# RECORDED DATA
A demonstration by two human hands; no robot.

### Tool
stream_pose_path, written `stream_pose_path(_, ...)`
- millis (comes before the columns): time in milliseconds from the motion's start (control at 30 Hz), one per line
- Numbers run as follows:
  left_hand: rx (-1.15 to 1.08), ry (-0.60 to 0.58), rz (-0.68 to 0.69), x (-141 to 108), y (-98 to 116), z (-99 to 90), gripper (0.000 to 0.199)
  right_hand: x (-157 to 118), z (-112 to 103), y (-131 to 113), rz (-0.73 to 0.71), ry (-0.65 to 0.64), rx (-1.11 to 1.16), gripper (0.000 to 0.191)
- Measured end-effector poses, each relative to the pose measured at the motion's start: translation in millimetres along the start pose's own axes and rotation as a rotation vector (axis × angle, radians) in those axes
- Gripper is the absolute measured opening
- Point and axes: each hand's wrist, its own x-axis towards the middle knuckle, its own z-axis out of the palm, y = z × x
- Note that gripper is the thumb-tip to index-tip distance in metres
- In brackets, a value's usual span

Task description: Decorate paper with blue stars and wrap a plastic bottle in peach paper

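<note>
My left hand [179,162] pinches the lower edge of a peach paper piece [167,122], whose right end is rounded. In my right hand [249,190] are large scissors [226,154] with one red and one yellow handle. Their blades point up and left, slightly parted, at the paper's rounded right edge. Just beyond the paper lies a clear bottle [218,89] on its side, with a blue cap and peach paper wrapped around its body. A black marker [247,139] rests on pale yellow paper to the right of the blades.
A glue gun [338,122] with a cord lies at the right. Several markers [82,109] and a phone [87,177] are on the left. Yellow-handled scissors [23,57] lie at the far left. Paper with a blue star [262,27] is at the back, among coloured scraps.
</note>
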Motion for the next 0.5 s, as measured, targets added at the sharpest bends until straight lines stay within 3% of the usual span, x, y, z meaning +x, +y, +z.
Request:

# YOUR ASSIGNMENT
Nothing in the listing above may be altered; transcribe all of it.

# YOUR RESPONSE
A demonstration by two human hands; no robot.

### Tool
stream_pose_path, written `stream_pose_path(_, ...)`
- millis (comes before the columns): time in milliseconds from the motion's start (control at 30 Hz), one per line
- Numbers run as follows:
  left_hand: rx (-1.15 to 1.08), ry (-0.60 to 0.58), rz (-0.68 to 0.69), x (-141 to 108), y (-98 to 116), z (-99 to 90), gripper (0.000 to 0.199)
  right_hand: x (-157 to 118), z (-112 to 103), y (-131 to 113), rz (-0.73 to 0.71), ry (-0.65 to 0.64), rx (-1.11 to 1.16), gripper (0.000 to 0.191)
- Measured end-effector poses, each relative to the pose measured at the motion's start: translation in millimetres along the start pose's own axes and rotation as a rotation vector (axis × angle, radians) in those axes
- Gripper is the absolute measured opening
- Point and axes: each hand's wrist, its own x-axis towards the middle knuckle, its own z-axis out of the palm, y = z × x
- Note that gripper is the thumb-tip to index-tip distance in metres
- In brackets, a value's usual span

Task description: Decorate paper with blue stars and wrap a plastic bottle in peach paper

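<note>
My left hand [179,162] pinches the lower edge of a peach paper piece [167,122], whose right end is rounded. In my right hand [249,190] are large scissors [226,154] with one red and one yellow handle. Their blades point up and left, slightly parted, at the paper's rounded right edge. Just beyond the paper lies a clear bottle [218,89] on its side, with a blue cap and peach paper wrapped around its body. A black marker [247,139] rests on pale yellow paper to the right of the blades.
A glue gun [338,122] with a cord lies at the right. Several markers [82,109] and a phone [87,177] are on the left. Yellow-handled scissors [23,57] lie at the far left. Paper with a blue star [262,27] is at the back, among coloured scraps.
</note>
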Motion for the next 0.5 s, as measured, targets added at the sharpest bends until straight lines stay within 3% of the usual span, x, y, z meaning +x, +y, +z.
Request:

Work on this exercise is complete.